───── RECORDS FOR THE TASK

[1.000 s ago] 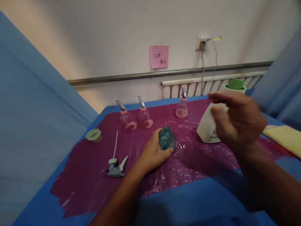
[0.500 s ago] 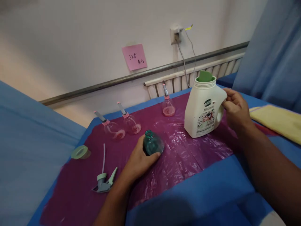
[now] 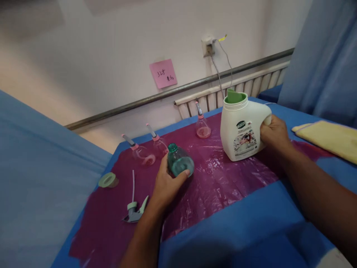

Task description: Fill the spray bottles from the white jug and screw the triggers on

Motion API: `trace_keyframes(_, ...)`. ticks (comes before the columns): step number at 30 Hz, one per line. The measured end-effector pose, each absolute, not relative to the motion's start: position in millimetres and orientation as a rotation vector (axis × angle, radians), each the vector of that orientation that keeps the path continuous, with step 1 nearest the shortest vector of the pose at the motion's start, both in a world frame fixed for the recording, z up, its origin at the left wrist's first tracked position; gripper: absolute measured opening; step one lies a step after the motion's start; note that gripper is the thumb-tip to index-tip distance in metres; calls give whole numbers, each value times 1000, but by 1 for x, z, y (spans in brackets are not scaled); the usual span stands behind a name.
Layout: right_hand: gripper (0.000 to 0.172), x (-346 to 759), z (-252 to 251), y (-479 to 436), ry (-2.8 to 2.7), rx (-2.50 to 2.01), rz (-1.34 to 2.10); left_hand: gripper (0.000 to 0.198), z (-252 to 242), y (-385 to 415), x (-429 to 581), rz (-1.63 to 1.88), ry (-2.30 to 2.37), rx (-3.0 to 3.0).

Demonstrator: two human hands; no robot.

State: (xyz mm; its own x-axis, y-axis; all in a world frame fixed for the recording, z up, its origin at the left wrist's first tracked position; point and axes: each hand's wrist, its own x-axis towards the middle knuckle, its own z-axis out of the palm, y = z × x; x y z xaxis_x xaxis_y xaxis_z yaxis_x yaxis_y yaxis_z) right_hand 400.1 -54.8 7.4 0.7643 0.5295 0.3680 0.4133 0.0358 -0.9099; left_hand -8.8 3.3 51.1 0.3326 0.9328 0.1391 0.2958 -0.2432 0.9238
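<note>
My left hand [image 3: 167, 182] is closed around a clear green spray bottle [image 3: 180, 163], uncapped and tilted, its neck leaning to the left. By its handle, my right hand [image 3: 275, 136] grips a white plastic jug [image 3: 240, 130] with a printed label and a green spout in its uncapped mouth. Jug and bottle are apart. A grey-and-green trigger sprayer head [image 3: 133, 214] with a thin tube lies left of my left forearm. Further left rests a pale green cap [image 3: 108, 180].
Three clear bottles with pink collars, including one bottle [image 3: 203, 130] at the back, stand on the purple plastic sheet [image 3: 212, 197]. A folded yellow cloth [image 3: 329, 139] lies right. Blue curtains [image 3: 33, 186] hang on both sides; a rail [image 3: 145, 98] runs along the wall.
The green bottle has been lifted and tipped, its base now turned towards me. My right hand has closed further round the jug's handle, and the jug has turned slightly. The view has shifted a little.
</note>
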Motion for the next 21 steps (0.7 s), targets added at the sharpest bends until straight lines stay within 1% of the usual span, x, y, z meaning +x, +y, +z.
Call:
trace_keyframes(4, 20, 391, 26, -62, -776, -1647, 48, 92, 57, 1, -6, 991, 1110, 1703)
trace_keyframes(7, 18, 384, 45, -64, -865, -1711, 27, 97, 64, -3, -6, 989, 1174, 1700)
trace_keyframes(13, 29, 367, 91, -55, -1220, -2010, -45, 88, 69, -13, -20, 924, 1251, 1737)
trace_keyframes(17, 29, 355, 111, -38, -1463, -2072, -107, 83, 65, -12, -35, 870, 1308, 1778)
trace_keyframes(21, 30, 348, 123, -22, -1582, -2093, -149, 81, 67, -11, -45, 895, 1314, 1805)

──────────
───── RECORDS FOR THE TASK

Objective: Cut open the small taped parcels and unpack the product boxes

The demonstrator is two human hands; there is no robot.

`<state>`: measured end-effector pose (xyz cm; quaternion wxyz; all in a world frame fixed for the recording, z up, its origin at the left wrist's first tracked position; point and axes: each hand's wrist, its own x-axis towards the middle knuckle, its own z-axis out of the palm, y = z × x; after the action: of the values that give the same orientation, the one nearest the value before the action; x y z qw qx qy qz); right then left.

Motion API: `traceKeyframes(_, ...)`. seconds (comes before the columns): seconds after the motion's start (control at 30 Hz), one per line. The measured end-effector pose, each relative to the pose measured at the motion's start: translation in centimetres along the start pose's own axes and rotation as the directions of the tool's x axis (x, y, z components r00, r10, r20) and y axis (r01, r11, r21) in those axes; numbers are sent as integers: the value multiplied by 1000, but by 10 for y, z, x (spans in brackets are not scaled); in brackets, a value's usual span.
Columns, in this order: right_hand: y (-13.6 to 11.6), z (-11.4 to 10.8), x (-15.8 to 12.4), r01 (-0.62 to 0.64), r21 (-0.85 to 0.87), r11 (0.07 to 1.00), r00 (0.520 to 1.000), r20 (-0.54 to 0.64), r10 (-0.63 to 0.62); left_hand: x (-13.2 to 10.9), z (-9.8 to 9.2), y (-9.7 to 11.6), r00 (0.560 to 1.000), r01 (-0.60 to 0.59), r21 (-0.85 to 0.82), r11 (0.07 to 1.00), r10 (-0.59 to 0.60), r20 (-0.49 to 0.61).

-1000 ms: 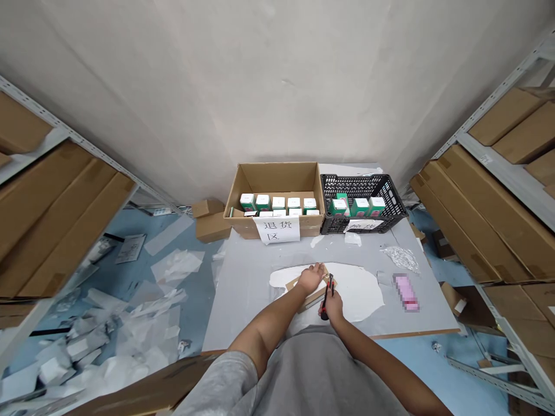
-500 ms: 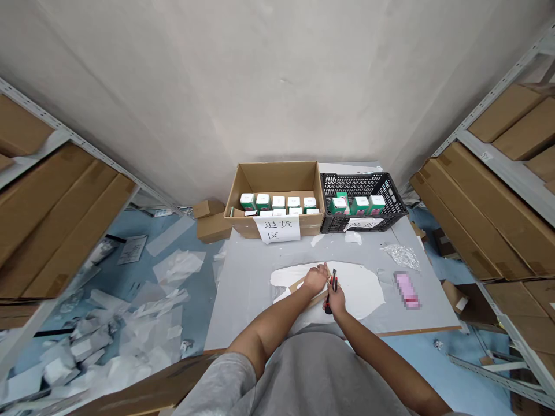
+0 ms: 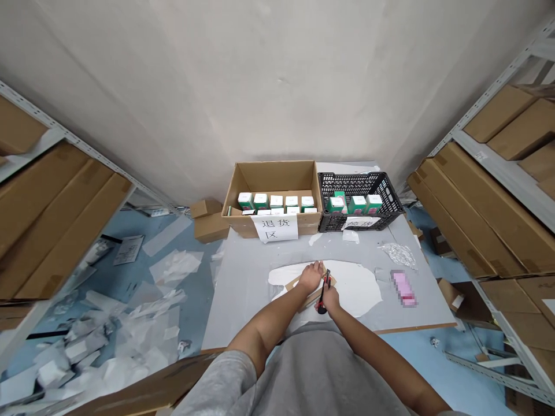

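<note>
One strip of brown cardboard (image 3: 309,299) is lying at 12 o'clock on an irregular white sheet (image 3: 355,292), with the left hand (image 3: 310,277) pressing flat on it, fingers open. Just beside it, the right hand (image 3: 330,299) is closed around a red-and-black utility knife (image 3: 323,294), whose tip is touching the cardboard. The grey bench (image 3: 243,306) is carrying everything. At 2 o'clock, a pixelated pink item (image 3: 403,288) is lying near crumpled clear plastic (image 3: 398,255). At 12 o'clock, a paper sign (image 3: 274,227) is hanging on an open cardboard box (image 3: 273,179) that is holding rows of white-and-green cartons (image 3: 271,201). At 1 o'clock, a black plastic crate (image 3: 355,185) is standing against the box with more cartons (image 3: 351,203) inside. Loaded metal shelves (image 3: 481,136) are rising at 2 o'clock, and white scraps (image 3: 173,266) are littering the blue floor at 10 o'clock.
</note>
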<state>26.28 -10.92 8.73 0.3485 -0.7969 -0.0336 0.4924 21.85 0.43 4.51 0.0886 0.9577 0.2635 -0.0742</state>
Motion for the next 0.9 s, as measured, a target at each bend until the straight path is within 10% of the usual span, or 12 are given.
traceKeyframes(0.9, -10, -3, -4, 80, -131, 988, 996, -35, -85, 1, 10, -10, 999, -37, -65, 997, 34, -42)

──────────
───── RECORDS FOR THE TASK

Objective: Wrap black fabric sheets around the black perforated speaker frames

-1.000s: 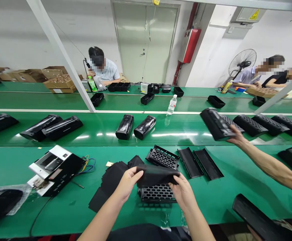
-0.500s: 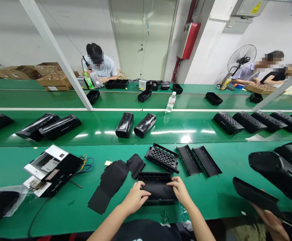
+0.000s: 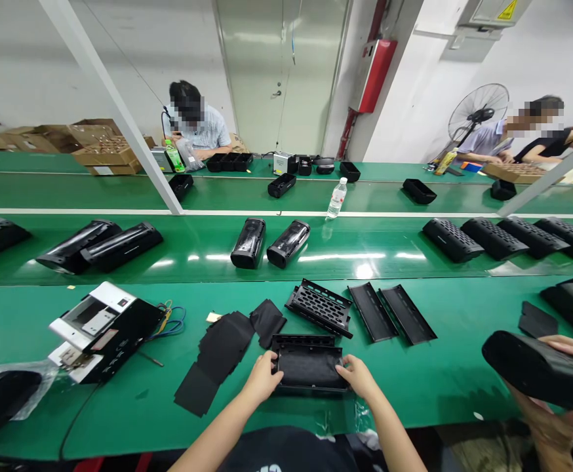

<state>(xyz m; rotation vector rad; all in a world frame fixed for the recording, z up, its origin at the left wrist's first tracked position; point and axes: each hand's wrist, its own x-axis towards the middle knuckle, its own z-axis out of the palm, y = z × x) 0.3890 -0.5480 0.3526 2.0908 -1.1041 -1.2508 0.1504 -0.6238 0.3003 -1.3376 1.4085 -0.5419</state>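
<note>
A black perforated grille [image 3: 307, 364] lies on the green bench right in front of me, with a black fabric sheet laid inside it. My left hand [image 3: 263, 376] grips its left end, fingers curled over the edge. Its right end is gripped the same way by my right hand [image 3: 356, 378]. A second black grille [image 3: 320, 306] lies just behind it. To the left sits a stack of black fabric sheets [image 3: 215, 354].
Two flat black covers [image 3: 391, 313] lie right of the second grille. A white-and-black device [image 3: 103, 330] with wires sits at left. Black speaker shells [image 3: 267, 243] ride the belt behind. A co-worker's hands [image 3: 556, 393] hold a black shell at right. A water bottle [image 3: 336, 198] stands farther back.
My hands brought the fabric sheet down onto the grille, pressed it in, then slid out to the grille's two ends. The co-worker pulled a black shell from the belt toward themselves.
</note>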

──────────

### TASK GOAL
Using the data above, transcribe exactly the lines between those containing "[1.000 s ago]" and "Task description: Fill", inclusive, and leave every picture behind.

### ANSWER TO THIS TASK
[1.000 s ago] 
[0.500 s ago] 
[now] 

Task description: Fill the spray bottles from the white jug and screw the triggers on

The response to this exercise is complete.